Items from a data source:
%%
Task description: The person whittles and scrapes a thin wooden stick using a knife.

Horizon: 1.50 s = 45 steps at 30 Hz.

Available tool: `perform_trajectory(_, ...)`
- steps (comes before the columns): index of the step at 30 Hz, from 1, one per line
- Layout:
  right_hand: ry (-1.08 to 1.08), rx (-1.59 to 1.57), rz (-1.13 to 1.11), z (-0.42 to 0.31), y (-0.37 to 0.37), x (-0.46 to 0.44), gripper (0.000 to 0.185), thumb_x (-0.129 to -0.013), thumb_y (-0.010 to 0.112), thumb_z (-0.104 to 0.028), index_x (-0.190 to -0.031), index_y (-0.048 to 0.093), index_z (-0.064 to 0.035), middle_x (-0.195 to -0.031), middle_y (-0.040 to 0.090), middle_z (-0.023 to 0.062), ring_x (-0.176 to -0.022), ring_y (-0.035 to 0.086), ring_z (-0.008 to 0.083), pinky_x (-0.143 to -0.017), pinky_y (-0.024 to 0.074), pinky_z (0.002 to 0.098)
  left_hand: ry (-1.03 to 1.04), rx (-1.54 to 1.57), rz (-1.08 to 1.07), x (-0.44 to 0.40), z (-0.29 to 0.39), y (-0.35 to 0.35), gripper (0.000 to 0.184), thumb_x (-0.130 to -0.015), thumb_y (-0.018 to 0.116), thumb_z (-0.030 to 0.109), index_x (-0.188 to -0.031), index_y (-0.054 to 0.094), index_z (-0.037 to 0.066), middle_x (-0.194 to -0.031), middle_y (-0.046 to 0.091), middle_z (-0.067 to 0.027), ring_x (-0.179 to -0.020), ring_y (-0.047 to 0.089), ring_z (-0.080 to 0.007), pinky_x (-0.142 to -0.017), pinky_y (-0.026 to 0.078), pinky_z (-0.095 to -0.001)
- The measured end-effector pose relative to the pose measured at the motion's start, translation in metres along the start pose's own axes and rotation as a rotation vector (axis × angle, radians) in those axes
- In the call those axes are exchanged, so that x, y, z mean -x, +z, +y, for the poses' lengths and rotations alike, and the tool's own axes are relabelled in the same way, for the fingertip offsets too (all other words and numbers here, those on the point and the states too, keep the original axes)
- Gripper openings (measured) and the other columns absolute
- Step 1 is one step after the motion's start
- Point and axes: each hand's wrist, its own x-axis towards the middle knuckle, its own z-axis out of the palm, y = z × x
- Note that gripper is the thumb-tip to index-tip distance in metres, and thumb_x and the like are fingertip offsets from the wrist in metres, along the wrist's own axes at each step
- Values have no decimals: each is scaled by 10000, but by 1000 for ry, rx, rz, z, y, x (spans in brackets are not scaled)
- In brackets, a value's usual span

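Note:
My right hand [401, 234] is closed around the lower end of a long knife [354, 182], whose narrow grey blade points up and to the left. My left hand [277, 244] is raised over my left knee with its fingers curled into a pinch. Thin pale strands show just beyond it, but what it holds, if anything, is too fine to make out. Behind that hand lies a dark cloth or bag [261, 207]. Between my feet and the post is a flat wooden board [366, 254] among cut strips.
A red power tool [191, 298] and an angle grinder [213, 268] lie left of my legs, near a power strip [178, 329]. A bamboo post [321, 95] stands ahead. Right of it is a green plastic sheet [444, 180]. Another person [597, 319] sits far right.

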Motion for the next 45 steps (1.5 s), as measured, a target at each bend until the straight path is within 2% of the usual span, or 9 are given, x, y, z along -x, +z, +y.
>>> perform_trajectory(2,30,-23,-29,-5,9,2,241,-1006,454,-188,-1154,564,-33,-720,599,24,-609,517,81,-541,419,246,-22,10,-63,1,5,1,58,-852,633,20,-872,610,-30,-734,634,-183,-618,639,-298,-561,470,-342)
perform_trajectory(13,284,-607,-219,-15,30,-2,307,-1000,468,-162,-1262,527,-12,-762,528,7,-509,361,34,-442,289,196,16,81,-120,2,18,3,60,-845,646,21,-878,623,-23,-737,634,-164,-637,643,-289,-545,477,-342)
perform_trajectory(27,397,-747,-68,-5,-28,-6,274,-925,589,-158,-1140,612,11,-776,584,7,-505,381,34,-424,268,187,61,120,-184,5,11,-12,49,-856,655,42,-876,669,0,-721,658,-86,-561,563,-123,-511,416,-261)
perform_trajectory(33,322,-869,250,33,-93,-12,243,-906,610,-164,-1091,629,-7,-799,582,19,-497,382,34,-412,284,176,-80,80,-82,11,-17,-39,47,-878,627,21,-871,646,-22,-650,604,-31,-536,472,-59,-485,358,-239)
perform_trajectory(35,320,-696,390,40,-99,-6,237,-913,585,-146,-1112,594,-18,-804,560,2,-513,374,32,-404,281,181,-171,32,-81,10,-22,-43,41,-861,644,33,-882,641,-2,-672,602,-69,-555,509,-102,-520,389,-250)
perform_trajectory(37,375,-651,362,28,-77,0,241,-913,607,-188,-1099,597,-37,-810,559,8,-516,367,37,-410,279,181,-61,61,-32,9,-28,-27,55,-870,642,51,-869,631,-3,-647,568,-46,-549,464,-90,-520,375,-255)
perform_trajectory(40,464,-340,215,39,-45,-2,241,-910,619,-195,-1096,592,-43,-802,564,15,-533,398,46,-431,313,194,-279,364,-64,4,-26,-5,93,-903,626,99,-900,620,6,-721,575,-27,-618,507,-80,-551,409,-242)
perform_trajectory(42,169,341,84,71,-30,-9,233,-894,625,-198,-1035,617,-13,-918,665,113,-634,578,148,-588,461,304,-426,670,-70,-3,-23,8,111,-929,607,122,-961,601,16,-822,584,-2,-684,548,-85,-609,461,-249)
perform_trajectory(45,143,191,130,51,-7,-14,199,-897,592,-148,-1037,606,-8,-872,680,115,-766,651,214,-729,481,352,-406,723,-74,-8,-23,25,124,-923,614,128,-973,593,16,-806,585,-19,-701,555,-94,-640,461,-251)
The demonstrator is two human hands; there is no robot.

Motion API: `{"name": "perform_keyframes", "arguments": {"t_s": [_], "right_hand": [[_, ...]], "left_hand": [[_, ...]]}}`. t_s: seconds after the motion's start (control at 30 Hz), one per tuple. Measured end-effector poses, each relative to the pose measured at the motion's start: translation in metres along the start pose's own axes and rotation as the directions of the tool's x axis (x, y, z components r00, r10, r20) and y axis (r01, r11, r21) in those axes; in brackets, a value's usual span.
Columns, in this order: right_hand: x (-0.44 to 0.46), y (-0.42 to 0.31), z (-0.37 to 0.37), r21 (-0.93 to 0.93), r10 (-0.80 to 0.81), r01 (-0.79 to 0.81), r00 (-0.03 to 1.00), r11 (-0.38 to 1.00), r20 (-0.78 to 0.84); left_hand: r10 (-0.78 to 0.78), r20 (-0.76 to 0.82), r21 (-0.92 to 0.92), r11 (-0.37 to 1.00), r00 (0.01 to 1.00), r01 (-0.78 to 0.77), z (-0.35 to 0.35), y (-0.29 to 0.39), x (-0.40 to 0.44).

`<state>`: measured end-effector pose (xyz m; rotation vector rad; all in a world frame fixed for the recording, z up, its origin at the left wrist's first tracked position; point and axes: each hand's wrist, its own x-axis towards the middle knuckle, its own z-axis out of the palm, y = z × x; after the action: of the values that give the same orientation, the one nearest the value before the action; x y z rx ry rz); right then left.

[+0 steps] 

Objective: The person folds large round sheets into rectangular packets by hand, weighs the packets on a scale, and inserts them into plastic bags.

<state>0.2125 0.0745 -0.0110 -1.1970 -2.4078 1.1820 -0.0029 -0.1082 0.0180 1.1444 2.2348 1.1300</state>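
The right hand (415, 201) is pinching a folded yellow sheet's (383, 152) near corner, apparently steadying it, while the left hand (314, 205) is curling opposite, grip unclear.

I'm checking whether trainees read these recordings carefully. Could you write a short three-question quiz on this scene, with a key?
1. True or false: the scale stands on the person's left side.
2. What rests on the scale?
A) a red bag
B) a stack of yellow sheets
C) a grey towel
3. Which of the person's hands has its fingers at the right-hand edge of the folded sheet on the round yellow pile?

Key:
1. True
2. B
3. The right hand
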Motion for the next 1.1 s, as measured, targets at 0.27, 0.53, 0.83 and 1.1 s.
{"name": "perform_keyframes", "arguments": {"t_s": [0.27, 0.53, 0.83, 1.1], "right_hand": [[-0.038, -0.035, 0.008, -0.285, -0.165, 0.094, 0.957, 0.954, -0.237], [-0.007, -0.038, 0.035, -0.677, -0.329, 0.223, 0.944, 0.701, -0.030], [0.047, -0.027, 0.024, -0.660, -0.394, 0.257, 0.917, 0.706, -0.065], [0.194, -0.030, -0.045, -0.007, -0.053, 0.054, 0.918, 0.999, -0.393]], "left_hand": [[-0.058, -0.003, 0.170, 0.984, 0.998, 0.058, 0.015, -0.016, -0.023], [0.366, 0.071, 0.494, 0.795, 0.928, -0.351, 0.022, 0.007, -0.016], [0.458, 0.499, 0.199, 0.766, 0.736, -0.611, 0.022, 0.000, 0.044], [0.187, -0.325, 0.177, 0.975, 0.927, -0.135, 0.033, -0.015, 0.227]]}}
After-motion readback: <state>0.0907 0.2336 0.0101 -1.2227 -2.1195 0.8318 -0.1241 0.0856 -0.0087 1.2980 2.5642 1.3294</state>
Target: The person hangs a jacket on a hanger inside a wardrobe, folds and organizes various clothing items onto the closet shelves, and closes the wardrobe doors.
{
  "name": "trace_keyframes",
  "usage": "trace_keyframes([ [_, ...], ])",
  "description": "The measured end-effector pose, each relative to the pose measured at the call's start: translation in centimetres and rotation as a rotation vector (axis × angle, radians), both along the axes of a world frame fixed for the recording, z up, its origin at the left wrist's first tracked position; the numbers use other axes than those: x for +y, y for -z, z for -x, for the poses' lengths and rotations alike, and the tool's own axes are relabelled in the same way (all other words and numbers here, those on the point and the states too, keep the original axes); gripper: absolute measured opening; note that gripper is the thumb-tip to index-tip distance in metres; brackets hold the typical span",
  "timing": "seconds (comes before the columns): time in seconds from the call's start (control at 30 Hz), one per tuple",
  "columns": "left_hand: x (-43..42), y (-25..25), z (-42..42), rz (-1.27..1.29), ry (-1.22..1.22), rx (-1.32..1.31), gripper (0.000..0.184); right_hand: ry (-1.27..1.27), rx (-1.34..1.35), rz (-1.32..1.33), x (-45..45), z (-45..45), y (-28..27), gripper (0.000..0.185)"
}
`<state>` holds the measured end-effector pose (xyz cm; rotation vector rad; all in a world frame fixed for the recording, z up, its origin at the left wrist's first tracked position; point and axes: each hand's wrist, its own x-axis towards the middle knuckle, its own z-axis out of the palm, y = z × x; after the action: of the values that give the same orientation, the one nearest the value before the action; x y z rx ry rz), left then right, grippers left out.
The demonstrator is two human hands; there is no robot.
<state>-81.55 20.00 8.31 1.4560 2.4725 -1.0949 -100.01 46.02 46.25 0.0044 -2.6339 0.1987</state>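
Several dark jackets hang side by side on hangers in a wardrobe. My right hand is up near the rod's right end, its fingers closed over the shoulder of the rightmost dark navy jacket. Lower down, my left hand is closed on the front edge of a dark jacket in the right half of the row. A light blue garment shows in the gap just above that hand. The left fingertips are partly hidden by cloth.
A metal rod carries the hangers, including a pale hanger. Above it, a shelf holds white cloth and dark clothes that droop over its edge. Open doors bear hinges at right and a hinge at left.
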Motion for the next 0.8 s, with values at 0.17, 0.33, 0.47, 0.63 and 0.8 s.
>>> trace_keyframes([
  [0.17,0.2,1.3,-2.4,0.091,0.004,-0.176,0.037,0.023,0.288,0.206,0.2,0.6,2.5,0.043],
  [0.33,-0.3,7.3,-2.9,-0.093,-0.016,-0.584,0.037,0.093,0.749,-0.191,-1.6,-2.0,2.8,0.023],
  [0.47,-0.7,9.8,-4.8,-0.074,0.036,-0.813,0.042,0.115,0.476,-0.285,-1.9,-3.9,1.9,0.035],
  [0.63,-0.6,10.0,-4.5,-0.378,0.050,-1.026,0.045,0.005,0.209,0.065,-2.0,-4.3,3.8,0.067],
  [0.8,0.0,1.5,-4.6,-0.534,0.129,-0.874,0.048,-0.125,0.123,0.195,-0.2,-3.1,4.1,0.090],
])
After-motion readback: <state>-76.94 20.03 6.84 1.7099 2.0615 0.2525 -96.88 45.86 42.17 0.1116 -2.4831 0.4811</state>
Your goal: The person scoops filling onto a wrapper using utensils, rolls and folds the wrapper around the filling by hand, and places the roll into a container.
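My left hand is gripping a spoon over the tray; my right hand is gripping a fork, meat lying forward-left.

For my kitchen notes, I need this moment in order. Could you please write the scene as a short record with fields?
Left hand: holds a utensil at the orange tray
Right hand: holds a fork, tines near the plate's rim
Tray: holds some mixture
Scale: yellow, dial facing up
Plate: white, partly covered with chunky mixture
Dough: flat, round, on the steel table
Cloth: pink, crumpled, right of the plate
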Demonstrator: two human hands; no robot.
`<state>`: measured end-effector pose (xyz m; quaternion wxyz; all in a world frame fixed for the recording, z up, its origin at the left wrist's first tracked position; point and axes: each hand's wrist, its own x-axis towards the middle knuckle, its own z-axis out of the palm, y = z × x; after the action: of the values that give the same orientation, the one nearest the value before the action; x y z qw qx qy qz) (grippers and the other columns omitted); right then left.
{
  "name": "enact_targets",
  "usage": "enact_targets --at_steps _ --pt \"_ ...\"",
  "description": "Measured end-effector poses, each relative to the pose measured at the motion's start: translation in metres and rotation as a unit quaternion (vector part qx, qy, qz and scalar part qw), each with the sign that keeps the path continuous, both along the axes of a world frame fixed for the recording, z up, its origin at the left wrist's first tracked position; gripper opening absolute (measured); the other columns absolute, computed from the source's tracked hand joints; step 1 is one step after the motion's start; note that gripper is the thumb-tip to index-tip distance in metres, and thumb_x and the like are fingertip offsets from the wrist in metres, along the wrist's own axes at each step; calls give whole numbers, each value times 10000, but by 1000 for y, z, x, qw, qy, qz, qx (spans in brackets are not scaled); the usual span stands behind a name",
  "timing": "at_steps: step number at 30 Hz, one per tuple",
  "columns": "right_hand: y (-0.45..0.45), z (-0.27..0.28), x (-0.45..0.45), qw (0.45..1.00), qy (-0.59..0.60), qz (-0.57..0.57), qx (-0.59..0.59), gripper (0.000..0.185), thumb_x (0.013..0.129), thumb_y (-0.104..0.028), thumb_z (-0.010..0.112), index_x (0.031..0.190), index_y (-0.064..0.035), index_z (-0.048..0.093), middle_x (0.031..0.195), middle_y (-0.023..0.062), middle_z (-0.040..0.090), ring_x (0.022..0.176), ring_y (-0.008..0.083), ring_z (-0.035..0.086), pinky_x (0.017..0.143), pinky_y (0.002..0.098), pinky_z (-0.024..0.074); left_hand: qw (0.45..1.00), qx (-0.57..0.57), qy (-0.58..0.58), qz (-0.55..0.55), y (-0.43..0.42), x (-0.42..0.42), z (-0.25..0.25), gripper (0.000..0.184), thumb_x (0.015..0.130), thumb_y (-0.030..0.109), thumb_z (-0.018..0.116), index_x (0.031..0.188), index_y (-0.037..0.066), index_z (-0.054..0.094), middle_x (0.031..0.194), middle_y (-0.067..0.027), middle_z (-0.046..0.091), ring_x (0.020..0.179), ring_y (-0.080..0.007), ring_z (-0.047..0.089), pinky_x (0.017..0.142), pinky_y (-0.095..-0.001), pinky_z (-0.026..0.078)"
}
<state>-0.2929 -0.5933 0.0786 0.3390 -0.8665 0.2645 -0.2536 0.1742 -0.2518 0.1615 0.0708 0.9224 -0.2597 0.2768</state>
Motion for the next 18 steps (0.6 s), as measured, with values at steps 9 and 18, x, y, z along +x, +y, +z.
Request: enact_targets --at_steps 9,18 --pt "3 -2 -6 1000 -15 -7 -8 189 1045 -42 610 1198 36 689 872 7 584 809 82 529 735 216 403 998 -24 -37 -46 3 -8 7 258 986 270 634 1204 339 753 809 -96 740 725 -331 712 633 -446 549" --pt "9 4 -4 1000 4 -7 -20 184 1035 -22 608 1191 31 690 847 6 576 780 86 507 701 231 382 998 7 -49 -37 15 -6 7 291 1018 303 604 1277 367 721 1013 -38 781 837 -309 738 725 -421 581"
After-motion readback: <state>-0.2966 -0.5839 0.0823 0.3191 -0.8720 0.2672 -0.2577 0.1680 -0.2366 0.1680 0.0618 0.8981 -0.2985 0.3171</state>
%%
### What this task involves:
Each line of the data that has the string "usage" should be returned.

### Expected answer:
  "usage": "trace_keyframes([ [_, ...], ])",
  "usage": "enact_targets --at_steps _ --pt \"_ ...\"",

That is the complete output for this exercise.